For additional information, click on the question mark in the upper right corner. Once all of the parameters are properly set, click the test button to view a feature category or specific feature by clicking on the button next to the feature or category desired. Select the data set to view the test on, and then click the open button.
Check the box next to the patients from the selected data set, and click the test button. Close the window once satisfied with the test. Uncheck any unwanted features for the category selected.
To uncheck all features, click on the word features"under set two, features. In order to add all of the selected features with the selected preprocessing, click the add to feature set button. Select the name and the feature set, and click the open button, or, to add these features to a new set, click the new button.
Enter the name of the feature set in the new window, and click OK.Next, click the show feature set button to view features with corresponding preprocessing techniques. Select the feature set to view, and then click open. Observe the preprocessing parameters and feature categories in dropdown menus.
Edit them by clicking on the I button under parameters. Once finished, close the window. In the main feature window, click on the show data set button to view current data sets.
Then, select the data set to view, and then click the open button. When finished, click the exit button. In order to prepare the output, first click on the result icon, then click on the data set to run the features on, under step one, and click on the feature set to run on the selected data under step two.
Next, click on the view data button to view the selected data set, followed by the view feature button to view the selected feature set. Finally, click the compute and save result button. Enter the file name for the results and select save.
The output from IBEX is a spreadsheet with three sheets. Shown here is a more complicated output with more regions of interest, and features selected than was run in this tutorial video. The first sheet contains the feature values for each region of interest placed in the data set.
For the gray level co-occurrence matrix and gray level run length matrix features, a value is output for each direction that the matrix is computed in, as well as an average matrix across all directions that is designated as 333. The fourth row states the feature category, and the fifth row states the header for that column, either designated the index, image, region of interest, MRN, or specific feature. The second sheet contains the data information.
This is information about the image that the region of interest was obtained from, such as the X, Y and Z voxyl dimensions. The third sheet contains the feature information. The features are separated by their category.

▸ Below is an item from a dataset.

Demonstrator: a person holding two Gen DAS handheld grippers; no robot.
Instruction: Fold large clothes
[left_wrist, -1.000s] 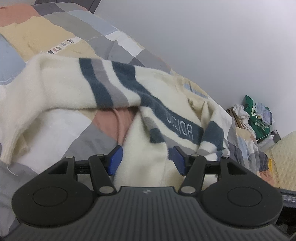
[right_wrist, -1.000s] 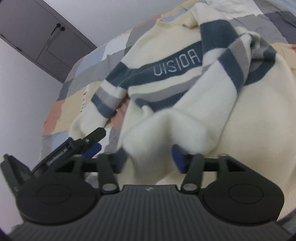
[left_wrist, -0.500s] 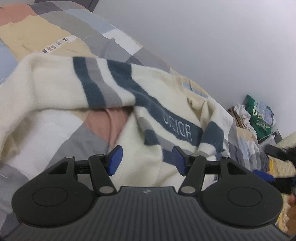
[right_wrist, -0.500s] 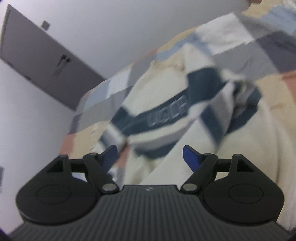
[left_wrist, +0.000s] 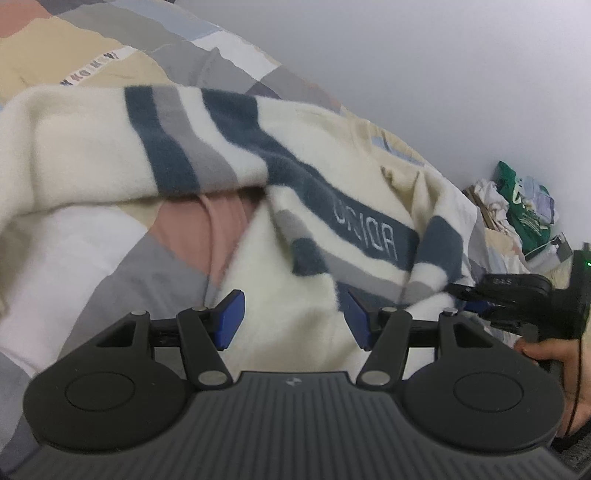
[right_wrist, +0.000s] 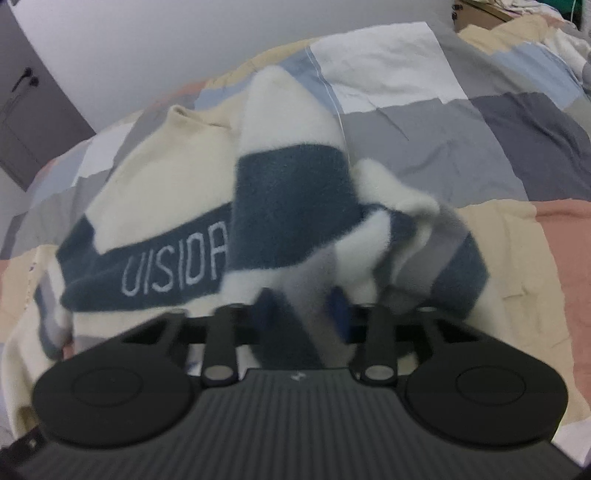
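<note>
Across the patchwork bedspread of grey, white, beige and pink squares (left_wrist: 122, 266) a fluffy cream knitted sweater with navy and grey stripes and pale lettering on its chest band (left_wrist: 321, 173) lies rumpled and only partly spread, so the task looks to be at an early step: taking hold of the garment's edges to pull it flat before any fold is made. At the far left, one striped sleeve (left_wrist: 85, 147) stretches out over the bedspread, with a gap of pink cloth showing between it and the body. Nearer, toward the middle, the left gripper (left_wrist: 293, 319) hangs over the cream lower body of the sweater with its blue pads (left_wrist: 231, 319) standing moderately wide; plain cream knit shows in the gap, but the pads do not appear to press on it, so it holds nothing. Further right, the other sleeve is bunched over the chest in a heap of navy and grey folds (right_wrist: 295, 206), and the right gripper (right_wrist: 299, 310) is there with its jaws closing; blurred cloth sits between them, and whether the pads already bite cannot be told. A person's hand (left_wrist: 554, 369) carrying that tool shows at the near right edge of the left view. The next move probably calls for a firm pinch on that bunched sleeve, then drawing it out to the right, while the left claw closes on the hem to anchor the body.
</note>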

The parameters for the feature category are listed in the second column. All the selected features for that category are listed in the third column. The fifth column shows the preprocessing that was applied to the features, and the sixth column shows the parameters for the preprocessing.

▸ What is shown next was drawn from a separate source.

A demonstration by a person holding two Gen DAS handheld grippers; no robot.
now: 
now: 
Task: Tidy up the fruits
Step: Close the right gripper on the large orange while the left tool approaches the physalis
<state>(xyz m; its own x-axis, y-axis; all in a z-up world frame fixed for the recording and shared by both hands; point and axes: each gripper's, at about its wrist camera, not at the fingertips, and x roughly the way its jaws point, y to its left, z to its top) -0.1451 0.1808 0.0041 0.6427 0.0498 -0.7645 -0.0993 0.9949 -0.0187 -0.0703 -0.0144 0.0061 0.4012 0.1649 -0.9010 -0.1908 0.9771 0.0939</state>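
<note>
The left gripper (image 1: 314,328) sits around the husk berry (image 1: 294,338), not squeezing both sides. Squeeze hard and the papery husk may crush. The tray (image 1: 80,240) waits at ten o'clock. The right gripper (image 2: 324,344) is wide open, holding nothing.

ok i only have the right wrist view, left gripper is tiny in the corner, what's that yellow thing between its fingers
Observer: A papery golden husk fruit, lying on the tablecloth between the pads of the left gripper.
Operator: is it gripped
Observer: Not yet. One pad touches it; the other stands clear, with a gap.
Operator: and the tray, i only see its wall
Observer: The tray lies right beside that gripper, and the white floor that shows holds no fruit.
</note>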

Once mastered, this tool can be used to efficiently extract the texture data from medical images. It's important to remember to carefully review all data, including making sure the preprocessing and other feature settings are important. For example, use the IBEX review tool to carefully review the post-process images.
After its development, this technique paved the way for researchers in the field of radiomics to explore the use of images to stratify patients for outcomes like local regional control and cancer patients. After watching this video, you should have a good understanding of how to use IBEX to extract image features from medical images. You can then put those image features into statistical or machine learning approaches to learn something about tumor phenotype.